Wasterlain C G, Fujikawa D G, Penix L, Sankar R
Epilepsy Research Laboratory Veterans Affairs Medical Center, Sepulveda, CA 91343.
Epilepsia. 1993;34 Suppl 1:S37-53. doi: 10.1111/j.1528-1157.1993.tb05905.x.
Human status epilepticus (SE) is consistently associated with cognitive problems, and with widespread neuronal necrosis in hippocampus and other brain regions. In animal models, convulsive SE causes extensive neuronal necrosis. Nonconvulsive SE in adult animals also leads to widespread neuronal necrosis in vulnerable regions, although lesions develop more slowly than they would in the presence of convulsions or anoxia. In very young rats, nonconvulsive normoxic SE spares hippocampal pyramidal cells, but other types of neurons may not show the same resistance, and inhibition of brain growth, DNA and protein synthesis, and of myelin formation and of synaptogenesis may lead to altered brain development. Lesions induced by SE may be epileptogenic by leading to misdirected regeneration. In SE, glutamate, aspartate, and acetylcholine play major roles as excitatory neurotransmitters, and GABA is the dominant inhibitory neurotransmitter. GABA metabolism in substantia nigra (SN) plays a key role in seizure arrest. When seizures stop, a major increase in GABA synthesis is seen in SN postictally. GABA synthesis in SN may fail in SE. Extrasynaptic factors may also play an important role in seizure spread and in maintaining SE. Glial immaturity, increased electronic coupling, and SN immaturity facilitate SE development in the immature brain. Major increases in cerebral blood flow (CBF) protect the brain in early SE, but CBF falls in late SE as blood pressure falters. At the same time, large increases in cerebral metabolic rate for glucose and oxygen continue throughout SE. Adenosine triphosphate (ATP) depletion and lactate accumulation are associated with hypermetabolic neuronal necrosis. Excitotoxic mechanisms mediated by both N-methyl-D-aspartate (NMDA) and non-NMDA glutamate receptors open ionic channels permeable to calcium and play a major role in neuronal injury from SE. Hypoxia, systemic lactic acidosis, CO2 narcosis, hyperkalemia, hypoglycemia, shock, cardiac arrhythmias, pulmonary edema, acute renal tubular necrosis, high output failure, aspiration pneumonia, hyperpyrexia, blood leukocytosis and CSF pleocytosis are common and potentially serious complications of SE. Our improved understanding of the pathophysiology of brain damage in SE should lead to further improvement in treatment and outcome.
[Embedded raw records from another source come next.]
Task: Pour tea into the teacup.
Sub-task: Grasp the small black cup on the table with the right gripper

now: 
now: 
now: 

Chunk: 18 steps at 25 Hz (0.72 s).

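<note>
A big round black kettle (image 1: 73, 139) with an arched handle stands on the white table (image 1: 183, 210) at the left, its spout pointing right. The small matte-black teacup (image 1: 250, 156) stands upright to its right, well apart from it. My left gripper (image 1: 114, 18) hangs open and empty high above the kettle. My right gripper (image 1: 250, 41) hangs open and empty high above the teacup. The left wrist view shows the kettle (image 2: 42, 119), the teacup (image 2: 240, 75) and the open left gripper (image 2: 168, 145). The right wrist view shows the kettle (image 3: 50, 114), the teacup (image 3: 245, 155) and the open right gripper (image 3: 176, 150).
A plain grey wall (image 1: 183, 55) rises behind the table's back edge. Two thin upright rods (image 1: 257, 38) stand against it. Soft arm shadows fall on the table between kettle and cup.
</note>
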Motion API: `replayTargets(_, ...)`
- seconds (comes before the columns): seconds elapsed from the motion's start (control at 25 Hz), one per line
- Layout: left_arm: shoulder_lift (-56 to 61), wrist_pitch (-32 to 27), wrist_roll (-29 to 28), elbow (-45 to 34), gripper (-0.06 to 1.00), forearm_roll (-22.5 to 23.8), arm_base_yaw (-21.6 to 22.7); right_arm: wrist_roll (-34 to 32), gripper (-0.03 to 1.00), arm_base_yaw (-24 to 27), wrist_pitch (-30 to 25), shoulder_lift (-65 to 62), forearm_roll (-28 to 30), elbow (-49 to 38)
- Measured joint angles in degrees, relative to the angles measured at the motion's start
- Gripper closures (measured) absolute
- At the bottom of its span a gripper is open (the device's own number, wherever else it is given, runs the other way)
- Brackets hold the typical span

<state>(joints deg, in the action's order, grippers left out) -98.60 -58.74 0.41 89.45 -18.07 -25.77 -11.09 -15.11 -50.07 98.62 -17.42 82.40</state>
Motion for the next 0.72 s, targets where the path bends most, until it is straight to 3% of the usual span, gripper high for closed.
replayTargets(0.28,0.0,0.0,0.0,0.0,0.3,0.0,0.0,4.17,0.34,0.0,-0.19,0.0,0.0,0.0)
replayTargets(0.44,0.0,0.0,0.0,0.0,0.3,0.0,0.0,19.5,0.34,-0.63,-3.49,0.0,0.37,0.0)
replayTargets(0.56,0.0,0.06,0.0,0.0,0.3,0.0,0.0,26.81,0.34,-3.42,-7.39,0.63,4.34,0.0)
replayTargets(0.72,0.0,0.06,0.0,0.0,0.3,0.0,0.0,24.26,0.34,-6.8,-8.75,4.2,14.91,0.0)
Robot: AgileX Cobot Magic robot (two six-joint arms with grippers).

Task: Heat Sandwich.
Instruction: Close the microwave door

人类癫痫持续状态(SE)始终与认知问题以及海马体和其他脑区广泛的神经元坏死相关。在动物模型中,惊厥性SE会导致广泛的神经元坏死。成年动物的非惊厥性SE也会导致易损区域广泛的神经元坏死,尽管病变发展比惊厥或缺氧时更为缓慢。在非常年幼的大鼠中,非惊厥性常氧SE可使海马体锥体细胞免受损伤,但其他类型的神经元可能不具有同样的抗性,并且对脑生长、DNA和蛋白质合成以及髓鞘形成和突触形成的抑制可能导致脑发育改变。SE诱导的损伤可能通过导致再生方向错误而具有致痫性。在SE中,谷氨酸、天冬氨酸和乙酰胆碱作为兴奋性神经递质起主要作用,而GABA是主要的抑制性神经递质。黑质(SN)中的GABA代谢在癫痫发作终止中起关键作用。癫痫发作停止时,发作后SN中GABA合成会大幅增加。SE中SN的GABA合成可能会失败。突触外因素在癫痫发作传播和维持SE方面也可能起重要作用。神经胶质细胞不成熟、电耦合增加和SN不成熟促进了未成熟脑SE的发展。早期SE时脑血流量(CBF)大幅增加可保护大脑,但随着血压下降,晚期SE时CBF会下降。与此同时,整个SE过程中脑葡萄糖和氧代谢率持续大幅增加。三磷酸腺苷(ATP)耗竭和乳酸积累与代谢亢进性神经元坏死相关。由N-甲基-D-天冬氨酸(NMDA)和非NMDA谷氨酸受体介导的兴奋性毒性机制会打开对钙通透的离子通道,并在SE导致的神经元损伤中起主要作用。缺氧、全身性乳酸酸中毒、二氧化碳麻醉、高钾血症、低血糖、休克、心律失常、肺水肿、急性肾小管坏死、高输出量衰竭、吸入性肺炎、高热、血白细胞增多和脑脊液细胞增多是SE常见且可能严重的并发症。我们对SE中脑损伤病理生理学的深入理解应会带来治疗和预后的进一步改善。